• Instructions to follow: All of the data that follows should be retyped exactly, please, except the pictures.

(Saved data entries)
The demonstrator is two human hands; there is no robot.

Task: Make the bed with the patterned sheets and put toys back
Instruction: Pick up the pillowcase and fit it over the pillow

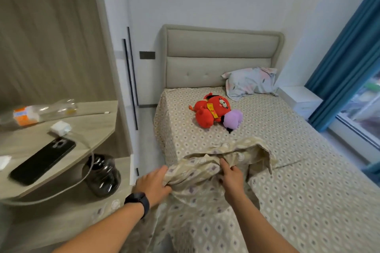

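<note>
Both forearms reaching in from the bottom edge, a dark watch on the left wrist. Bed filling the right half, covered in a beige diamond-patterned sheet, padded headboard against the white wall. Second patterned sheet, cream with purple diamonds, bunched at the near left corner of the bed and trailing down toward the floor. Blue curtain at far right beside a window. Wooden shelf unit at left. Floral pillow leaning at the headboard's right end. Red plush toy lying mid-bed, touching a smaller purple plush on its right. Left hand gripping a fold of the bunched sheet, fingers curled into the cloth. Right hand pinching the same sheet, index finger extended along it. Dark jar on the lower shelf; black phone face down above, white charger and blurred plastic bottle behind.
</note>
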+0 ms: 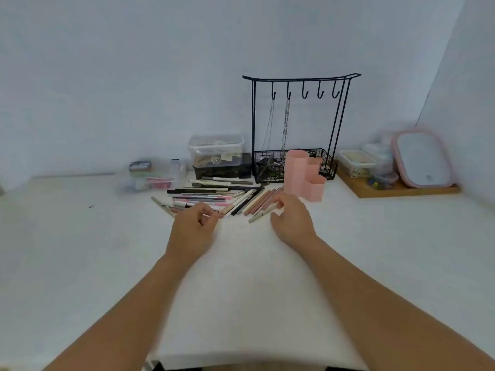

• Your solution:
The demonstrator is two human hands; there is no robot.

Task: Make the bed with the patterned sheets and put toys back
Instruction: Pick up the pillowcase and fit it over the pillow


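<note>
Both forearms reaching in from the bottom edge, a dark watch on the left wrist. Bed filling the right half, covered in a beige diamond-patterned sheet, padded headboard against the white wall. Second patterned sheet, cream with purple diamonds, bunched at the near left corner of the bed and trailing down toward the floor. Blue curtain at far right beside a window. Wooden shelf unit at left. Floral pillow leaning at the headboard's right end. Red plush toy lying mid-bed, touching a smaller purple plush on its right. Left hand gripping a fold of the bunched sheet, fingers curled into the cloth. Right hand pinching the same sheet, index finger extended along it. Dark jar on the lower shelf; black phone face down above, white charger and blurred plastic bottle behind.
</note>
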+0 ms: 

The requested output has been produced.